A few details here put dwelling in booths during the Feast in perspective. A booth or a tabernacle are quite similar. You could say that they are synonyms, words that mean pretty much the same thing. And any good dictionary will show this.
Booth came into English through Old Norse, meaning a dwelling and even then it had the connotation of being temporary, impermanent. That is a big thing in the understanding of these words.
Tabernacle comes to us from Latin and that was the word that they used for tent or hut, and of course they had to have a tab-er-na-cle. A four-syllable word for tent. English are so much better at that, simple words. But it also, in Latin, tabernacle implies a temporary shelter.
The Feast of Tabernacles was also to remind them that God made the children of Israel live in booths. Have you ever thought of it that way? Not that they were just crossing the wilderness and they decided to live in booths, but actually, God was the causation of this. God made the children of Israel dwell in booths for that whole trip. Forty years they had to live in a temporary dwelling, a tent, a hut.
He did it purposely. That is what this means that God made them. He had a purpose for them to dwell in booths. He wanted every generation of Israelites to remember all the things He had done to release their forefathers from slavery, that He provided for them all that they needed across all those 40 years and all those miles that they walked across the wilderness.

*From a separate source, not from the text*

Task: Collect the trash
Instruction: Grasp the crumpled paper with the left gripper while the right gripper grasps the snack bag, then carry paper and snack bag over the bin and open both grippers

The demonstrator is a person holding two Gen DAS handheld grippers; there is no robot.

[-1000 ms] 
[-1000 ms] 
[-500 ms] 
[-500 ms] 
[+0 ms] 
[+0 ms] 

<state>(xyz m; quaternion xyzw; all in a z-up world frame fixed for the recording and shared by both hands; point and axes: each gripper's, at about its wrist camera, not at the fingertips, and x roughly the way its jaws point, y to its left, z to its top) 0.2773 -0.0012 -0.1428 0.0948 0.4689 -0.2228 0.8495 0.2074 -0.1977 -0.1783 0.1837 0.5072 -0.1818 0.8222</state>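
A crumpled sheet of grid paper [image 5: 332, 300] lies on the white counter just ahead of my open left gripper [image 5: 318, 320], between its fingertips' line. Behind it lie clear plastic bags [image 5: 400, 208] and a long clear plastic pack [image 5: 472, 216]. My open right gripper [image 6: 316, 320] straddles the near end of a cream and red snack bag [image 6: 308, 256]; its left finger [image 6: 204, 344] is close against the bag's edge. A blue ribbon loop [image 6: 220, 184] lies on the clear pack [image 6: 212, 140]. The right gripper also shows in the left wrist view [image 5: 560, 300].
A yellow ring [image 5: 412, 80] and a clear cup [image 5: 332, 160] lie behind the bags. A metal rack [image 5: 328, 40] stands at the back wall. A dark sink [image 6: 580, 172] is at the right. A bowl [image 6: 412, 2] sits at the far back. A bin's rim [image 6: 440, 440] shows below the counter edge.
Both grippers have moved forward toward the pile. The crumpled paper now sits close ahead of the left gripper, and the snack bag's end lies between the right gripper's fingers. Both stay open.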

So, dwelling in booths, in a temporary dwelling, was to remind them, even after they had come into the Promised Land, of what kind of God they served.
God, their God, was a God of liberty. He was a God of abundance and providence that never ended. He was a God of might. He was a God of security. And a God of top-notch leadership. He is a God who keeps His promises.
This is the primary lesson of dwelling in booths.
Now in verse 42, which we read, God explicitly commands all who are native Israelites shall dwell in booths. I looked at all kinds of commentaries on this. I wanted to get as much as they would give me about this, and most of the commentaries that I read brushed this idea of native Israelites off.
They just said, Ah, this is the way Moses (or P or L or whatever person or group they thought wrote it) just meant all Israelites. But the wording is specific. Native Israelites, it says. That ignores God's inspiration.
A native Israelite suggests one born under the covenant. Kind of like, what do they call that citizenship that you get when you are born in America? I cannot remember the word they use, 'something' citizenship.
But you were born under the covenant. If you are a male, you were circumcised on the eighth day, you grew up learning all the ways of God all your life. And so all those who were native Israelites had been in the covenant since birth, and had to live in booths.
This object lesson of dwelling in booths has special significance to those who have a covenant relationship with God. A person that fits this category has much to learn about that relationship, both his obligations as well as his blessings, by or through living for a week in a booth, with not all the comforts of home but in a temporary dwelling in which we are missing things from home, from what we are used to.